Словно пытаясь вырваться на свободу, голос ударился об оконное стекло, отлетел к колонне, обвился вокруг нее и, незамеченный, растворился в общем шуме.
– А то Мишну
[96]
раскроешь, – продолжил толстяк уже нормальным голосом, с размаху валясь на спинку скамьи,? – или «Зогар»
[97]
листанешь – короче говоря, пир горой. Иногда, впрочем, случались помехи: то на стрельбище тащили – стрелять из автомата, то базу какую-нибудь охранять. Хотя стрелять я любил и оказался в этом деле довольно удачлив, особенно из М-16. Так что ценили меня, уважали и даже предложили остаться на сверхсрочную. Я бы и подписал, но родители отговорили.

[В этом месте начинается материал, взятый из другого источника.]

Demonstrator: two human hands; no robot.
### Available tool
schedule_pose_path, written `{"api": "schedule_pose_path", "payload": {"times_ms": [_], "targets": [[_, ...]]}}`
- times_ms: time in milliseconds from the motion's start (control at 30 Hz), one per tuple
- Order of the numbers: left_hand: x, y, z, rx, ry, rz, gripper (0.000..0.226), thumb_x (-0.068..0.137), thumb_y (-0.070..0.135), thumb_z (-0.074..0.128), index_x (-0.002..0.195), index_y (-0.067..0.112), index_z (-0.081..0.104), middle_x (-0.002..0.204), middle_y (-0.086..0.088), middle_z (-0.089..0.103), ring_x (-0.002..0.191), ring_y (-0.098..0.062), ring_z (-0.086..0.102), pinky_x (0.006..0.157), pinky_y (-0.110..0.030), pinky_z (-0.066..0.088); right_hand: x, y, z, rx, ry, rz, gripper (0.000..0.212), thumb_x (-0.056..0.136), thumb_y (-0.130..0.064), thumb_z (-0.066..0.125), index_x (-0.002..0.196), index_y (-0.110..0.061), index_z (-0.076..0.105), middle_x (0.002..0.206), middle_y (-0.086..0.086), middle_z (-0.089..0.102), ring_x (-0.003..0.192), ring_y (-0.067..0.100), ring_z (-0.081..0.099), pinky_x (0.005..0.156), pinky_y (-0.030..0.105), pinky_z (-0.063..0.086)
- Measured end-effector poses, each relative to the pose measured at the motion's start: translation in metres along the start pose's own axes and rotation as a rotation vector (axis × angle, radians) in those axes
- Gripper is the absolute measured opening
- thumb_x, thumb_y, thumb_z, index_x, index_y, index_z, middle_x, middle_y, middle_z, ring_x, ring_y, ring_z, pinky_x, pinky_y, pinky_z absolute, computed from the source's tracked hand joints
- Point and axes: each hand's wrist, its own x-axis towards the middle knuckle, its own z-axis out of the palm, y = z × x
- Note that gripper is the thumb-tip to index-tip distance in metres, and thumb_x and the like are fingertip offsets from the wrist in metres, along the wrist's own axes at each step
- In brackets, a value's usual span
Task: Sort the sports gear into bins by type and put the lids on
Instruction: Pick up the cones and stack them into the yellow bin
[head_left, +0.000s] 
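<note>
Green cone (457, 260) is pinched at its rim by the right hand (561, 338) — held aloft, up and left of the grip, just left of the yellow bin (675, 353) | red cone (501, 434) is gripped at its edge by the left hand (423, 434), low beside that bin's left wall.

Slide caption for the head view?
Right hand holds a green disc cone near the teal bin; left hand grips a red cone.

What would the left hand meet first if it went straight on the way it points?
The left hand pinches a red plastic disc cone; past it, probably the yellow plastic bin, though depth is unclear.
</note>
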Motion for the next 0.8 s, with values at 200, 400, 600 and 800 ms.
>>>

– Хорошую девочку из приличной семьи не отдадут за человека в форме.
– Что я тогда понимал? Как сказали, так и сделал. Вернулся из армии и занялся, чему научили, – стал писцом. Скорость, набранная за годы в раббануте, очень пригодилась. Работал я вполсилы, но и это приносило вполне приличный доход. Время потекло спокойно и счастливо, почти как в армии. Разница состояла лишь в том, что теперь я прочно стоял на ногах, почерк у меня был красивый и от покупателей не было отбою. Но я не жадничал, работал только до обеда, а потом отправлялся в ешиву и сидел в ней до конца третьей смены, всласть листая любимые книги. Домой возвращался за полночь и валился в постель, едва успевая снять одежду. Ах, как я тогда спал, храп стоял от Реховота до Иерусалима!